**WHAT THE TASK REQUIRES**
Extract, unchanged, every line from the top of the material below through the line with "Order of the", and no more.

**SUPPLIED INFORMATION**
^^^^^^^^

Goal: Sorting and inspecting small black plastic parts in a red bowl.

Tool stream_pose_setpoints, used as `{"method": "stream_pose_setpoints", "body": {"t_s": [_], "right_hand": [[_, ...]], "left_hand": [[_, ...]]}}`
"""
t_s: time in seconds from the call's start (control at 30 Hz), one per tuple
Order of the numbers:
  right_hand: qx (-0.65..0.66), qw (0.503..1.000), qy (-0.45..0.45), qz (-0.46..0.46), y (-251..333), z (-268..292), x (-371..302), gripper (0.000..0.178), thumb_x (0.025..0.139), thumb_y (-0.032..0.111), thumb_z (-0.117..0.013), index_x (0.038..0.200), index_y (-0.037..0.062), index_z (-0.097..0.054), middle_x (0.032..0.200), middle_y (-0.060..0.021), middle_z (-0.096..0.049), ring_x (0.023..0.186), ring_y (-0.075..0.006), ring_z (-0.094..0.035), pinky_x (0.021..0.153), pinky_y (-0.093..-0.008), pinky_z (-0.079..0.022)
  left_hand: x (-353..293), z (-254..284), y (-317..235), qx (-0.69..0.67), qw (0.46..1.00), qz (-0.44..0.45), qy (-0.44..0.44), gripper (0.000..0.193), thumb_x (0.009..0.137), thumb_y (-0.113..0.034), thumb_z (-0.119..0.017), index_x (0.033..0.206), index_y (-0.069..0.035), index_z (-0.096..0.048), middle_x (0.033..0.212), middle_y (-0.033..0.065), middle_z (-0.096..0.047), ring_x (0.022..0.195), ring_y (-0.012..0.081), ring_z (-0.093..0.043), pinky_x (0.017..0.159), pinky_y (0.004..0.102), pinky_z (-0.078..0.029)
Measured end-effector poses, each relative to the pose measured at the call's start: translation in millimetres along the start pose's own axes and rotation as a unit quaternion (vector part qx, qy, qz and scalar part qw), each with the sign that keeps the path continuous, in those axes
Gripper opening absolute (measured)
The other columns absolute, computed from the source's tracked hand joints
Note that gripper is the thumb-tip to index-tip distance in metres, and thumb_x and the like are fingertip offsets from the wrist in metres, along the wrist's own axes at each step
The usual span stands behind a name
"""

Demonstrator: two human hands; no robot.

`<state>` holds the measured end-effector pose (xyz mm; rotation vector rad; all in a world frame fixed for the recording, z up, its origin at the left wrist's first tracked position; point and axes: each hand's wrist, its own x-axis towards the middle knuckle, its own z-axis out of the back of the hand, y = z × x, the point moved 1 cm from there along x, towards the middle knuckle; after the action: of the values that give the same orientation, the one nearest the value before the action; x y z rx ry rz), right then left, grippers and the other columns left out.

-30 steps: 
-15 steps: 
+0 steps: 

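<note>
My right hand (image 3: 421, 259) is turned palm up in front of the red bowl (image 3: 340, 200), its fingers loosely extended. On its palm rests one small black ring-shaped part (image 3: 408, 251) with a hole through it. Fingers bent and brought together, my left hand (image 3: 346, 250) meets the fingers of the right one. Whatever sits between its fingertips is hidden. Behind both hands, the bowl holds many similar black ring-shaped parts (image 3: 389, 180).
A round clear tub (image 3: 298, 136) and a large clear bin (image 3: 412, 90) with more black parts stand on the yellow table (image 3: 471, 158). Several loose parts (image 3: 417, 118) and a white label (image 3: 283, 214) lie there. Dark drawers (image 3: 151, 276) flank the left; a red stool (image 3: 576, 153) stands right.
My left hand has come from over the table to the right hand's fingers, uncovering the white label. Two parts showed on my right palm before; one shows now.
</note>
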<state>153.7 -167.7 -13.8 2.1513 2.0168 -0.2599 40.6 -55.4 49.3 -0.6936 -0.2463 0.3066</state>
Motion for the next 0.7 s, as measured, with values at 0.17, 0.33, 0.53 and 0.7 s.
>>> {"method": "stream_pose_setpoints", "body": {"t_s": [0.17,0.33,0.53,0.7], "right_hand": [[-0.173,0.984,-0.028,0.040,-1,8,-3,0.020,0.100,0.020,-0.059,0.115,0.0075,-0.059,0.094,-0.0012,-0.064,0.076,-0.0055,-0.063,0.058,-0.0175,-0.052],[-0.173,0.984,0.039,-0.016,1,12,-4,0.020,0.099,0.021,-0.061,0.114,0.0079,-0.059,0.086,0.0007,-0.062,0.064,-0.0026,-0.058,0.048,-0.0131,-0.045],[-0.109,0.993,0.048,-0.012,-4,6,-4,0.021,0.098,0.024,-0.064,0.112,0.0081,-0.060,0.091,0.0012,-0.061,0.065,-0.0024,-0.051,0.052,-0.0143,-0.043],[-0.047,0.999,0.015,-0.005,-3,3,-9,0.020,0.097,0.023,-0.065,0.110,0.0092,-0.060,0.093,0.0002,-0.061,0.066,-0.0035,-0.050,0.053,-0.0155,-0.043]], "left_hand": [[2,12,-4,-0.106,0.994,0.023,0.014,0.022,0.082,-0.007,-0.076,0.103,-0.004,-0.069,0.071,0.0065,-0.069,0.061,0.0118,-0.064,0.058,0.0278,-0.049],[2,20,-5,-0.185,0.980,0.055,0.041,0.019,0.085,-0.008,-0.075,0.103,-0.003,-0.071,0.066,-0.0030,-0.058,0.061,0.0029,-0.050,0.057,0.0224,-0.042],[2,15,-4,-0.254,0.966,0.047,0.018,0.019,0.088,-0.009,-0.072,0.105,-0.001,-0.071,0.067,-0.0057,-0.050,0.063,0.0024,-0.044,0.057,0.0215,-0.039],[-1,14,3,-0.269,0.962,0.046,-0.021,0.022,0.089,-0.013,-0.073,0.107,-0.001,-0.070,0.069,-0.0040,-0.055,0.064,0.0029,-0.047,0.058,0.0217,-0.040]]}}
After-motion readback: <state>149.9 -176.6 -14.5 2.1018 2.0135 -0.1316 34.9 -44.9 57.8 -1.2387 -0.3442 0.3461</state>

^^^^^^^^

**REPLY TO THE TASK**
Goal: Sorting and inspecting small black plastic parts in a red bowl.

Tool stream_pose_setpoints, used as `{"method": "stream_pose_setpoints", "body": {"t_s": [_], "right_hand": [[_, ...]], "left_hand": [[_, ...]]}}`
"""
t_s: time in seconds from the call's start (control at 30 Hz), one per tuple
Order of the numbers:

Nothing further is needed to complete this exercise.